AISLE SAY Boston

URINETOWN

Book and Lyrics by Greg Kotis
Music and Lyrics by Mark Hollmann
Directed by Spiro Veloudos
Lyric Stage Company
140 Clarendon St, Boston / (617) 437 - 7172
Through Oct. 15

Reviewed by Will Stackman

This burlesque built on cliches from musicals with a social message would probably be funnier--and less relevant--if we hadn't just been watching the mismanaged disaster following hurricane Katrina. When the road show version played Boston two winters ago, Urinetown didn't attract a huge audience, and seemed a bit too distant in the Colonial's large proscenium. And maybe the title is still a bit off-putting. On the Lyric's three-quarter stage with actors in the aisles, however, the show seems more at home. Officer Lockstock's narration, handled deftly by Christopher Chew, who was playing the male lead in A Little Night Music this time last fall, gets directly to the audience. His sidekick, Little Sally, played by BosCon student Veronica J. Kuehn, seen last spring as Little Red in the New Rep's Into the Woods, doesn't have to push to get her wisecracks over. The Lyric's longtime diva, IRNE winner Marianne Zschau, last fall's Desiree, is Ms. Pennywise, making her asides count and selling "It's a Privilege to Pee" as only she can. The villain of the piece, Caldwell B. Cladwell, owner of the Urine Goodhands Corp, is done by IRNE winner, Sean McGuirk, seen last month in a world premiere at the Gloucester Stage. He wasn't in A Little Night Music last fall because he was doing Company for Speakeasy at the BCA. Urinetown's hero, Bobby Strong, however, is recent Emerson College grad, Rob Morrison, who brings fresh naivete to the role. And his true love, Hope Cladwell, , is played by Jennifer Ellis, a recent Bridgewater State grad. Both not only have effective musical theatre voices honed in college shows, but project a kind of innocence which makes this uneasy fantasy almost believable.

IRNE winning director Spiro Veloudos' high powered casting continues with the return of Peter A. Carey, Peter Edmund Haydu, and Robert Saoud, who've each been seen in major roles at the Lyric in past seasons. Carey plays Bobby's doomed father in the first act--complete with the spray can of mist--and murderous Hot Blades Harry in the second. Haydu is oily Senator Fipp, Cladwell's bought and paid for legislator, while Saoud is Barrel, Lockstock's compatriot. The show's choreographer, IRNE winner Ilyse Robbins joins the ensemble as well as Little Becky Two-Shoes and Dance Captain as well. And of course, the music director is IRNE winner Jonathan Goldberg deftly conducting and ensemble of five from the keyboard above the stage.
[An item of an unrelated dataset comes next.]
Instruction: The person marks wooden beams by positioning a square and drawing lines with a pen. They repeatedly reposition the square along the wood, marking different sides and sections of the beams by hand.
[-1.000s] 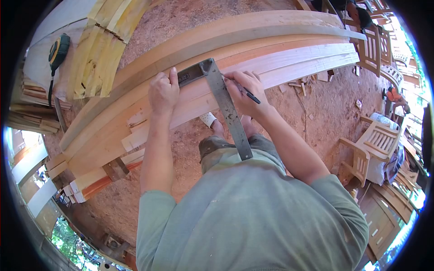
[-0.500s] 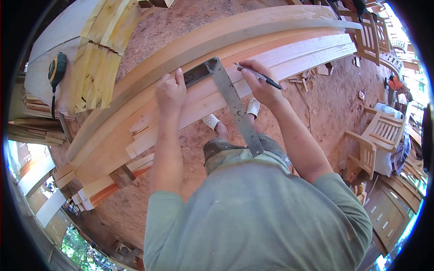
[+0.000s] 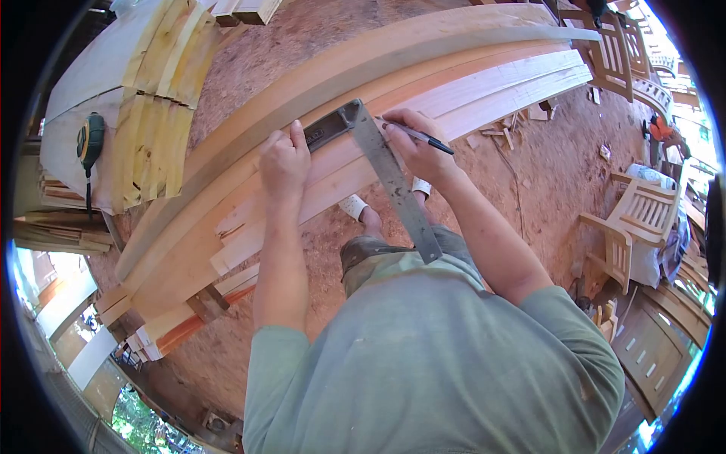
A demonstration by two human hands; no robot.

The set design by Norton awardee Janie E. Howland has the decayed industrial look associated with this show, while IRNE winner Karen Perlow from MIT provides her usual first class lighting. Emerson's Rafael Jaen provides appropriately scruffy costumes for the users of Amenity #9, which work well in the various dance numbers, while allowing the ensemble to change back and forth quickly for their other roles as Caldwell's employees. All-in-all, a collection of talent that could make even a less engaging show shine.

This Tony award-winning show may have started out as a no-budget entry in the summer Fringe Festival in NYC, but managed to grow into an effective contemporary musical, even while playing with the form. Greg Kotis and Mark Hollmann's Urinetown is clearly in the tradition begun by Brecht & Weill, and continued by Marc Blitzstein and lesser lights of the '30s. Its score echoes other significant contributions to the genre without descending to parody, at least where the music and lyrics are concerned. Another advantage to the Lyric's intimate space is that more of their witty songs can be thoroughly understood. This show's success has spawned a host of lesser imitations, as witness this summer's Fringe collection. Few seemed to have achieved its satirical intent however, or the quality of Hollmann's musical invention. This is not a show easily imitated, and indeed, Kotis and Hollmann's latest project, which premiered this summer, is an adaptation of The Man in the White Suit, a much more subtle political fable with a more conventional plot, even given its science-fiction premise.